TASK DETAILS:
Of the entries below, copy only those lines that contain the word "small".

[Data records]
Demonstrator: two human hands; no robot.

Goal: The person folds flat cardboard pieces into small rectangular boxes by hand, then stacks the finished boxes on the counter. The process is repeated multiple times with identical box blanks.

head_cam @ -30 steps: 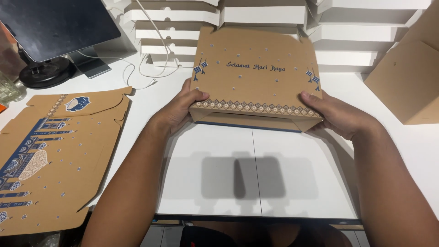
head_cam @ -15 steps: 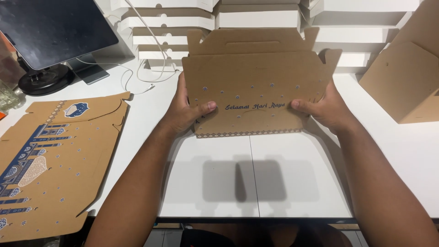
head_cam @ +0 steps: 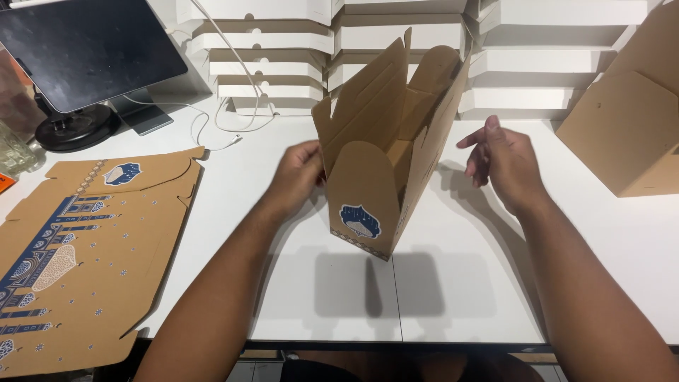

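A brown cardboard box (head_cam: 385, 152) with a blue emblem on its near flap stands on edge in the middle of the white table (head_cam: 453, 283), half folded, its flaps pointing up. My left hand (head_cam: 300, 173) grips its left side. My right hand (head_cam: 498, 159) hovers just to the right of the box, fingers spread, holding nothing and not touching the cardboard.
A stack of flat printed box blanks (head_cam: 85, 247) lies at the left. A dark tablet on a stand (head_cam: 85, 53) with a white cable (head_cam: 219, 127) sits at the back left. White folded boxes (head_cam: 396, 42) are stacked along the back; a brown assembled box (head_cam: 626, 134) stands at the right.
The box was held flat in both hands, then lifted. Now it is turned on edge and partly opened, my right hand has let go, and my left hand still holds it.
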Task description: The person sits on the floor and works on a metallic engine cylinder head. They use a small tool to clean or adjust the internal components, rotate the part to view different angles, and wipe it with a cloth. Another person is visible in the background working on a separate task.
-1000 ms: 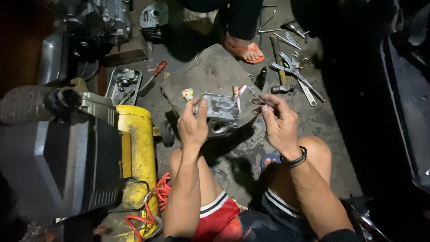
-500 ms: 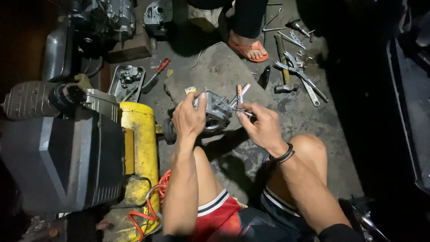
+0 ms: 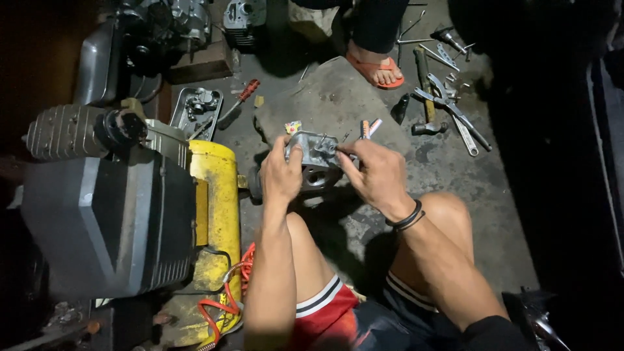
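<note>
Head view: left hand (image 3: pixel 281 175) clasps the grey cast-metal engine part (image 3: pixel 313 156) above the concrete floor (image 3: pixel 448 169), right hand (image 3: pixel 376 174) pinching its top edge; judged heavy, rigid, possibly oily, best held by its flanks.

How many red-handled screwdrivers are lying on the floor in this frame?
1. The red-handled screwdriver lies on the grey concrete floor, beside the metal tray of parts, up and left of the left hand. Others may be hidden in the dark edges.
</note>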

ANSWER TO THIS PROBLEM:
Goal: The person folds flat cardboard pieces into small rectangular boxes by hand, then stacks the finished boxes on the counter. The process is repeated multiple times with identical box blanks.
Task description: The person sits on the floor and works on a metallic engine cylinder head. They use a small tool to clean or adjust the internal components, rotate the part to view different angles, and wipe it with a cloth. Another person is visible in the background working on a separate task.

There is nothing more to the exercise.